_Task directions_
The reply must repeat the listing below exactly and carry none of its pictures.

* * * * *

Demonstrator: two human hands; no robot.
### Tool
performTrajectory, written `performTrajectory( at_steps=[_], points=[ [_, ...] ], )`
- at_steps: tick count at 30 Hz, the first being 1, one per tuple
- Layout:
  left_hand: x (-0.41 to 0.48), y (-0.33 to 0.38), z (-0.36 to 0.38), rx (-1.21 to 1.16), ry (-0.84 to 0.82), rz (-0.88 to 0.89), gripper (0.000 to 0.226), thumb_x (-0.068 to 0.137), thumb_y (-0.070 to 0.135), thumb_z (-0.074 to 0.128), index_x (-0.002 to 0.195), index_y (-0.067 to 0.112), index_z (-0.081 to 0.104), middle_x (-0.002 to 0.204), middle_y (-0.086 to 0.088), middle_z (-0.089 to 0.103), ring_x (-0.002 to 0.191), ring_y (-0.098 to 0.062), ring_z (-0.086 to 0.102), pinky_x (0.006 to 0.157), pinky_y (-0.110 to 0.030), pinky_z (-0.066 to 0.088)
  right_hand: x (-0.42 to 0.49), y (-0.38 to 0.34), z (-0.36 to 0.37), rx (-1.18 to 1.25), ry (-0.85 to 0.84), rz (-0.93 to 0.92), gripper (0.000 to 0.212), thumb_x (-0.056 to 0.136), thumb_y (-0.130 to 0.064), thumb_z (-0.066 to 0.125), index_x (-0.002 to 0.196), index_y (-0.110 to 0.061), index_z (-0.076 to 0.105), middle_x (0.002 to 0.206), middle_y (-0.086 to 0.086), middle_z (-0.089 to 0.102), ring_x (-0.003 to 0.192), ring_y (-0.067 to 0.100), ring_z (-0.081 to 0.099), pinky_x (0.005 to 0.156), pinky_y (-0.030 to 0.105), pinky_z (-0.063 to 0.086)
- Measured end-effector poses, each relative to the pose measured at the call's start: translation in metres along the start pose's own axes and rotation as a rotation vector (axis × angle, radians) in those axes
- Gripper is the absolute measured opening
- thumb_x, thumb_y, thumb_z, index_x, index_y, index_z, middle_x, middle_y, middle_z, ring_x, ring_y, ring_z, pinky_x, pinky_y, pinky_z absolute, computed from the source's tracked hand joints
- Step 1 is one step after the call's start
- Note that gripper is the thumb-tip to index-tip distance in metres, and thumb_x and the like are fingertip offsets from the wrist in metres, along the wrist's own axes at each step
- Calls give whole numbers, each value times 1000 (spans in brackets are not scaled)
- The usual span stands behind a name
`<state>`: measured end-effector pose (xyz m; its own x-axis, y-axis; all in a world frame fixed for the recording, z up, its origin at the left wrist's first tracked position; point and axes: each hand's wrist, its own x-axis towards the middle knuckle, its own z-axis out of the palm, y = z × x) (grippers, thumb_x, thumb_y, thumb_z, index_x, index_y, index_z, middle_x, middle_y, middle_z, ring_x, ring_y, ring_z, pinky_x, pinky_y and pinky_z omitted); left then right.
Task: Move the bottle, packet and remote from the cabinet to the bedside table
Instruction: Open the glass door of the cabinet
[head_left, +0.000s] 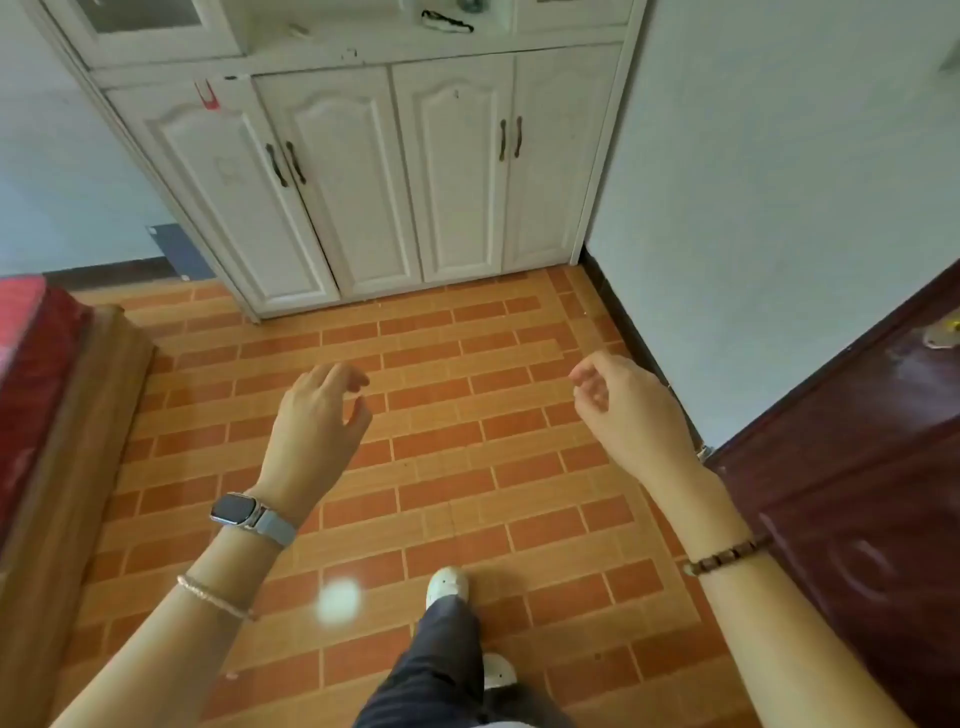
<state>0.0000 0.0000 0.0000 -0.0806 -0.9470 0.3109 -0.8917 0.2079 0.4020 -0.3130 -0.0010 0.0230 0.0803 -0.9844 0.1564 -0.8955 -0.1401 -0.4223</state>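
A white cabinet (363, 171) stands against the far wall, its lower doors closed. On its ledge at the top edge of view lie a dark cord-like item (447, 21) and a small pale item (300, 30); I cannot tell what they are. No bottle, packet or remote is clearly visible. My left hand (317, 415), with a watch on the wrist, hovers over the floor with loosely curled fingers and holds nothing. My right hand (628, 410), with a bead bracelet on the forearm, is likewise empty and relaxed. Both hands are well short of the cabinet.
Orange brick-pattern tile floor (467, 467) lies between me and the cabinet. A red-covered bed with a wooden frame (67, 415) is at the left. A dark red door (857, 493) stands at the right. My leg and white shoes (447, 587) are below.
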Motion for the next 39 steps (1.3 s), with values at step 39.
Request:
performTrajectory(
  at_steps=[39],
  points=[
    [526,-51,180,149,-56,136,15,87,12,55,103,13,56,90,-4,61,80,-24,57,77,-41,48,520,122,30,6,87,31,14,93,-25,53,106,-24,59,94,-9,63,81,6,58,62,13,38]
  ],
)
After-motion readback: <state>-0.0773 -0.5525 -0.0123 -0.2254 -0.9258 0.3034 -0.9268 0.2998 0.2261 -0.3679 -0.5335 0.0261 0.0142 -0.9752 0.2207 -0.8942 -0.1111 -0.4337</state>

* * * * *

_Answer to the exercise_
Demonstrator: two human hands; no robot.
### Tool
performTrajectory, written `performTrajectory( at_steps=[_], points=[ [_, ...] ], )`
- at_steps: tick count at 30 Hz, the first being 1, one per tuple
- Layout:
  left_hand: x (-0.41 to 0.48), y (-0.33 to 0.38), z (-0.36 to 0.38), rx (-1.21 to 1.16), ry (-0.84 to 0.82), rz (-0.88 to 0.89), gripper (0.000 to 0.226), thumb_x (-0.068 to 0.137), thumb_y (-0.070 to 0.135), thumb_z (-0.074 to 0.128), index_x (-0.002 to 0.195), index_y (-0.067 to 0.112), index_z (-0.081 to 0.104), middle_x (-0.002 to 0.204), middle_y (-0.086 to 0.088), middle_z (-0.089 to 0.103), ring_x (-0.002 to 0.191), ring_y (-0.098 to 0.062), ring_z (-0.086 to 0.102), pinky_x (0.006 to 0.157), pinky_y (-0.110 to 0.030), pinky_z (-0.066 to 0.088)
  right_hand: x (-0.42 to 0.49), y (-0.38 to 0.34), z (-0.36 to 0.37), rx (-1.18 to 1.25), ry (-0.85 to 0.84), rz (-0.93 to 0.92), gripper (0.000 to 0.212), thumb_x (-0.056 to 0.136), thumb_y (-0.130 to 0.064), thumb_z (-0.066 to 0.125), index_x (-0.002 to 0.196), index_y (-0.110 to 0.061), index_z (-0.076 to 0.105), middle_x (0.002 to 0.206), middle_y (-0.086 to 0.086), middle_z (-0.089 to 0.102), ring_x (-0.003 to 0.192), ring_y (-0.067 to 0.100), ring_z (-0.081 to 0.099), pinky_x (0.005 to 0.156), pinky_y (-0.030 to 0.105), pinky_z (-0.063 to 0.086)
- Measured end-effector poses, each relative to the pose measured at the call's start: translation in metres along the start pose's own axes and rotation as a rotation vector (axis × angle, radians) in those axes
- Gripper is the absolute measured opening
- thumb_x, thumb_y, thumb_z, index_x, index_y, index_z, middle_x, middle_y, middle_z, ring_x, ring_y, ring_z, pinky_x, pinky_y, pinky_z absolute, computed from the source's tracked hand joints
- Step 1 is one step after the call's start
- Note that gripper is the thumb-tip to index-tip distance in metres, and thumb_x and the like are fingertip offsets from the wrist in metres, along the wrist's own axes at each step
- Calls give whole numbers, each value times 1000 (spans in brackets are not scaled)
- The usual span stands behind a name
`<state>`: measured end-effector pose (xyz m; its own x-axis, y-axis; all in a world frame fixed for the recording, z up, its origin at the left wrist's first tracked position; point and axes: each hand's wrist, its own x-axis towards the middle knuckle, its own z-axis out of the palm, y = z × x) (grippers, thumb_x, thumb_y, thumb_z, index_x, index_y, index_z, middle_x, middle_y, middle_z, ring_x, ring_y, ring_z, pinky_x, pinky_y and pinky_z omitted); left then right.
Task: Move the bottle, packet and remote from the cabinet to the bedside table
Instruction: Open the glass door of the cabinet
[head_left, +0.000s] 
<state>0.0000 0.0000 0.0000 -0.0806 -0.9470 0.3109 -0.8917 0.2079 0.4020 -0.3130 -0.0010 0.0230 0.0803 -0.9844 0.1564 -0.8955 -0.1401 -0.4223</state>
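A white cabinet (363, 171) stands against the far wall, its lower doors closed. On its ledge at the top edge of view lie a dark cord-like item (447, 21) and a small pale item (300, 30); I cannot tell what they are. No bottle, packet or remote is clearly visible. My left hand (317, 415), with a watch on the wrist, hovers over the floor with loosely curled fingers and holds nothing. My right hand (628, 410), with a bead bracelet on the forearm, is likewise empty and relaxed. Both hands are well short of the cabinet.
Orange brick-pattern tile floor (467, 467) lies between me and the cabinet. A red-covered bed with a wooden frame (67, 415) is at the left. A dark red door (857, 493) stands at the right. My leg and white shoes (447, 587) are below.
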Motion for the next 39 steps (1.3 s), with values at step 39.
Request:
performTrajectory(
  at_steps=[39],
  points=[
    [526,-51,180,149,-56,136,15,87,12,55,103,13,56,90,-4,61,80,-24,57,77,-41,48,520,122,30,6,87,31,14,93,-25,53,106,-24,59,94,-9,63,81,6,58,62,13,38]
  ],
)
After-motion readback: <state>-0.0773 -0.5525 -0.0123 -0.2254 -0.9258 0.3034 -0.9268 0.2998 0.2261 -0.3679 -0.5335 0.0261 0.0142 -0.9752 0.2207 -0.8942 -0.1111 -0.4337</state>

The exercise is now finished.